* **Aim of the exercise**:
Each line from the one containing "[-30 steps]" through the end of the entries below should be transcribed exactly, and no other line.

* **Dataset items**:
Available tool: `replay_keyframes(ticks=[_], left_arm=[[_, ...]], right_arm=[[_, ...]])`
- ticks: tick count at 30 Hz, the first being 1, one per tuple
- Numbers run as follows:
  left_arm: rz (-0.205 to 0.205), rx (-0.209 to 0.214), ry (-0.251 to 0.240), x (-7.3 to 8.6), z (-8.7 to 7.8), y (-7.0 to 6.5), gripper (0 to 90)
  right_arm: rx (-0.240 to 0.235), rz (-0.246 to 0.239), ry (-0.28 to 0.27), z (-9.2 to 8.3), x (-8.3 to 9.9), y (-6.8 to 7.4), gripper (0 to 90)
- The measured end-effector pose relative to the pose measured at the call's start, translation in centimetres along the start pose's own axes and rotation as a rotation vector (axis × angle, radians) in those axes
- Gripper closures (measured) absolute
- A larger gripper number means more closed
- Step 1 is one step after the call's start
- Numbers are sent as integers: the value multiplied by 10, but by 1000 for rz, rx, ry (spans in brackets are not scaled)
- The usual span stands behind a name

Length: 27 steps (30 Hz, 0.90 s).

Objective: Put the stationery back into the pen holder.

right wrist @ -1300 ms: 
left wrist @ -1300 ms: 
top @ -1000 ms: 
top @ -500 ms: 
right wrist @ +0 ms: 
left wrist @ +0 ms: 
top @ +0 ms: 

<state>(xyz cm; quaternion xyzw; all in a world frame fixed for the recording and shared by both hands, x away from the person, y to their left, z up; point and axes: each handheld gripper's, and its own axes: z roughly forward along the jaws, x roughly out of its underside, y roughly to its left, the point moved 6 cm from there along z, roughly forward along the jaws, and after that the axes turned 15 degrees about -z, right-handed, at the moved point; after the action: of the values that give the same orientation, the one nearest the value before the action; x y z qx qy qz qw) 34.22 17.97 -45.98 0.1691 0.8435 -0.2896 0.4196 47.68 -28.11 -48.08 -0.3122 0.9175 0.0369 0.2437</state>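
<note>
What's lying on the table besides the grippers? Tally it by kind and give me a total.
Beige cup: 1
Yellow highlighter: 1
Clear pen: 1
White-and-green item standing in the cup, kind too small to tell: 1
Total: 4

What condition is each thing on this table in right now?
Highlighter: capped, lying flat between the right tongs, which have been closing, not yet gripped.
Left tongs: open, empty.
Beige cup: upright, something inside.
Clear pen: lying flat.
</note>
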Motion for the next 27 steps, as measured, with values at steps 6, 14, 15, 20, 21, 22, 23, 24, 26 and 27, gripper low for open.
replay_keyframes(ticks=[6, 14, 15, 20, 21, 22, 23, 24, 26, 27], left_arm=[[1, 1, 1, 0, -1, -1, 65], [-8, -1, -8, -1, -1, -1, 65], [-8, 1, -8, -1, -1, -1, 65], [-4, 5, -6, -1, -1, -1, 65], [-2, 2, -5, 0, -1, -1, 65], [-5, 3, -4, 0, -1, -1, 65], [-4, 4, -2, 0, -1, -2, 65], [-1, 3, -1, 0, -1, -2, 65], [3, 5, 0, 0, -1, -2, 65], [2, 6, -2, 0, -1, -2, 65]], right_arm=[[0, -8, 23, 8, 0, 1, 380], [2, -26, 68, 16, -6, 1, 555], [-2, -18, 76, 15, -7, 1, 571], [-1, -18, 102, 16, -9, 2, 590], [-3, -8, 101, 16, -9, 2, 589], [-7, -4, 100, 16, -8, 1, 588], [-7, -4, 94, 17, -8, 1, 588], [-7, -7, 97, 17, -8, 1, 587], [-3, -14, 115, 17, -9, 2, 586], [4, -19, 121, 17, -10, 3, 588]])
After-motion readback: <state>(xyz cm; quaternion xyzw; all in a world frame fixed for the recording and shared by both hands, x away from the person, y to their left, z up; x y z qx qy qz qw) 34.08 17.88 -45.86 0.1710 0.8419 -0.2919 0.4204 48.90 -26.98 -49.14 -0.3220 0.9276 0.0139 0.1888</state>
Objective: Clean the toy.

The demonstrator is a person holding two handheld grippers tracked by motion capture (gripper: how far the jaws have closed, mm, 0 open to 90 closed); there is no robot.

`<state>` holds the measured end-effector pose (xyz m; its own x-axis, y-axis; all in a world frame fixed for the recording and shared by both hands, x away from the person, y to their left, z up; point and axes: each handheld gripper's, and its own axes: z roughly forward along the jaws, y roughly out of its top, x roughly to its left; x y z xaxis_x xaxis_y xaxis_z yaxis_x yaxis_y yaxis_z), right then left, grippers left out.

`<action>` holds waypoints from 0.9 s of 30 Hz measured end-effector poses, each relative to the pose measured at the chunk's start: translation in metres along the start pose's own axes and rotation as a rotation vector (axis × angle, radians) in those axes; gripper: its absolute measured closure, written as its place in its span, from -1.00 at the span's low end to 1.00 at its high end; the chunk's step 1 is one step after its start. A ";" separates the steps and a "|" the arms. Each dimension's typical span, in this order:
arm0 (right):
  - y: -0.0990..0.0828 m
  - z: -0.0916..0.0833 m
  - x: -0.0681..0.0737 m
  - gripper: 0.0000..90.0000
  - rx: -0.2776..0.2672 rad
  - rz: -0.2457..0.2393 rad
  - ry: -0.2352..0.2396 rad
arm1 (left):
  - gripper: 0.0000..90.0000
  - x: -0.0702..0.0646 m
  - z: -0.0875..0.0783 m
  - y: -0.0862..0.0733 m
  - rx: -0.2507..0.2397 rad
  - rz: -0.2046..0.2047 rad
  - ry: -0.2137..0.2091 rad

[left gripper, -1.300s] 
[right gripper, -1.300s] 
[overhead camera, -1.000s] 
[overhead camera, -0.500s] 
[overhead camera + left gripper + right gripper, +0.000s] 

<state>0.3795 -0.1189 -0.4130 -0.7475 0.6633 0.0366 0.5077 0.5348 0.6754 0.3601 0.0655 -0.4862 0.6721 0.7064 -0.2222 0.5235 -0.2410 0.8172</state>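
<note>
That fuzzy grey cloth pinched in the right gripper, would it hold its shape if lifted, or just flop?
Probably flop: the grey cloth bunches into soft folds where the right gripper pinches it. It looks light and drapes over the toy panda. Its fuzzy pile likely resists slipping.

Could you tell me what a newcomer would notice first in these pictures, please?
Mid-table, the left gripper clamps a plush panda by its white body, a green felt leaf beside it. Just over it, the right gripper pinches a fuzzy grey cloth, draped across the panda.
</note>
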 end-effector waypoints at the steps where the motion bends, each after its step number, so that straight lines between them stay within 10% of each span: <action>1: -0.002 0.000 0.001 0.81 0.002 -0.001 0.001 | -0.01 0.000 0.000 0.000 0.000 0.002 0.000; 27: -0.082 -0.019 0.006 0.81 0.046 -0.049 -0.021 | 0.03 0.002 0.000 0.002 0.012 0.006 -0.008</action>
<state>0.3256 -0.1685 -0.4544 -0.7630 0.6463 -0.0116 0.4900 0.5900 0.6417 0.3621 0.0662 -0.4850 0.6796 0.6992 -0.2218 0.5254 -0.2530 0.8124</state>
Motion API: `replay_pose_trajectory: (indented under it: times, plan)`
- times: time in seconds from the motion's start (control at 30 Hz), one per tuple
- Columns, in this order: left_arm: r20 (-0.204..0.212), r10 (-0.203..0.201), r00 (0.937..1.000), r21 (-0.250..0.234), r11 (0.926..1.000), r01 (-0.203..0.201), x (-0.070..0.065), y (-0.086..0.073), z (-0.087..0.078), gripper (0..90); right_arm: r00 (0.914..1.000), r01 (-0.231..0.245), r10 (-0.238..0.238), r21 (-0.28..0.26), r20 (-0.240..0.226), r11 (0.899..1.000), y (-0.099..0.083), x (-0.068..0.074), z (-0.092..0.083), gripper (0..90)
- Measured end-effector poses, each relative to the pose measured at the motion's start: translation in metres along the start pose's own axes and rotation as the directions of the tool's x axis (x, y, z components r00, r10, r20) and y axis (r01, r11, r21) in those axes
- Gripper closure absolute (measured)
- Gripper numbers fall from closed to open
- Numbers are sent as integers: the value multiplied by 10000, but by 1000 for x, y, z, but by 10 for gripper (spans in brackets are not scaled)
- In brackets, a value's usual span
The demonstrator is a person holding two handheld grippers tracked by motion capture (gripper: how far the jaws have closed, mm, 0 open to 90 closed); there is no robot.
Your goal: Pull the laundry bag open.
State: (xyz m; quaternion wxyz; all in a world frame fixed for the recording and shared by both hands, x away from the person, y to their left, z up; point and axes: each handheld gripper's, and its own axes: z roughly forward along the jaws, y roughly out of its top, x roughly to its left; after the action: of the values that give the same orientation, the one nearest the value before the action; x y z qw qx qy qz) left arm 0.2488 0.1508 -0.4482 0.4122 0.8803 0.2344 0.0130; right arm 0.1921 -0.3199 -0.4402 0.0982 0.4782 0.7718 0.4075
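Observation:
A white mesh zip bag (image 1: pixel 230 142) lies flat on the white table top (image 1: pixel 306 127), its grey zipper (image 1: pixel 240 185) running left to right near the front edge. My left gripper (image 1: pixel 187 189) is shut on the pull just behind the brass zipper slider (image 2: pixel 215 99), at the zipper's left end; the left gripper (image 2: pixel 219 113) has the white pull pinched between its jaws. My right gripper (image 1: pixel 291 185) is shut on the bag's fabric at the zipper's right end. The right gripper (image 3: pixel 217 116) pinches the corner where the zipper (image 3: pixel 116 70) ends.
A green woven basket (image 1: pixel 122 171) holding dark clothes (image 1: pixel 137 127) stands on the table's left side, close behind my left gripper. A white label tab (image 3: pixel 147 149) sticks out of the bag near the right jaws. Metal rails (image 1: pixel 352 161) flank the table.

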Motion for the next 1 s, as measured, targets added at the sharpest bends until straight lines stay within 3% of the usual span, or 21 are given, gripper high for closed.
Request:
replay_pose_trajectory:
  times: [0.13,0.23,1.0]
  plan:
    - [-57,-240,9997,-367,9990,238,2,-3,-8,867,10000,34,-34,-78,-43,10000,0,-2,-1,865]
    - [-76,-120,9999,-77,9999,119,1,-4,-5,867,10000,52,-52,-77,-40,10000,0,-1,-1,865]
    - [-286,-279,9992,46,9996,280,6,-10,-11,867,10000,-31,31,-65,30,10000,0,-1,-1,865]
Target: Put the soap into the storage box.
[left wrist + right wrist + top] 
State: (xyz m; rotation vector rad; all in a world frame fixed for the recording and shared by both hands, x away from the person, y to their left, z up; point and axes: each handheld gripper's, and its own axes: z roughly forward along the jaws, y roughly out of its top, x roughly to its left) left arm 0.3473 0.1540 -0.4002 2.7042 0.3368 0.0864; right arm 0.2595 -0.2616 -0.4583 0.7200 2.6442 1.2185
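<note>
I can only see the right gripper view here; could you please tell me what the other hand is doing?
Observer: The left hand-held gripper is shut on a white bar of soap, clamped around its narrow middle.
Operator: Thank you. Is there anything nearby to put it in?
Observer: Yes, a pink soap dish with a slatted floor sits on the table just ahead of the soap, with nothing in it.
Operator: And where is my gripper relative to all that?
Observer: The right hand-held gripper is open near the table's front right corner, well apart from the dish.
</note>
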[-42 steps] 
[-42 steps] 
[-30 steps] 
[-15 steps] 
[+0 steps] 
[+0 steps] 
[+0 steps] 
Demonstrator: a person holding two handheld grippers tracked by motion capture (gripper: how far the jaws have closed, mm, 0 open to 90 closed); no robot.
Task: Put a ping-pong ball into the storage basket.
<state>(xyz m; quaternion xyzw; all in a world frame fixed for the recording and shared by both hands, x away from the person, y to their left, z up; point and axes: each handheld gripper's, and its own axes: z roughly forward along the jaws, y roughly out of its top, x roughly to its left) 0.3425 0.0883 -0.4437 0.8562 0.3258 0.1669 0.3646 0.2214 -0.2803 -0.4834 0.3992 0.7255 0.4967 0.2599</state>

* **Your response**:
[-30 steps] 
[-15 steps] 
[+0 steps] 
[+0 steps] 
[+0 steps] 
Demonstrator: a person holding two handheld grippers tracked by motion capture (gripper: how far the jaws have closed, mm, 0 open to 90 closed); no robot.
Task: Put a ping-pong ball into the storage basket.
<state>(xyz m; quaternion xyzw; all in a world frame fixed for the recording and shared by both hands, x away from the person, y to their left, z up; point and axes: each handheld gripper's, and its own axes: z roughly forward along the jaws, y roughly out of its top, x roughly to its left) 0.3425 0.0883 -0.4437 0.8562 0.3258 0.1669 0.3646 0.2214 -0.2803 -0.4834 0.3992 0.7255 0.4967 0.2599</state>

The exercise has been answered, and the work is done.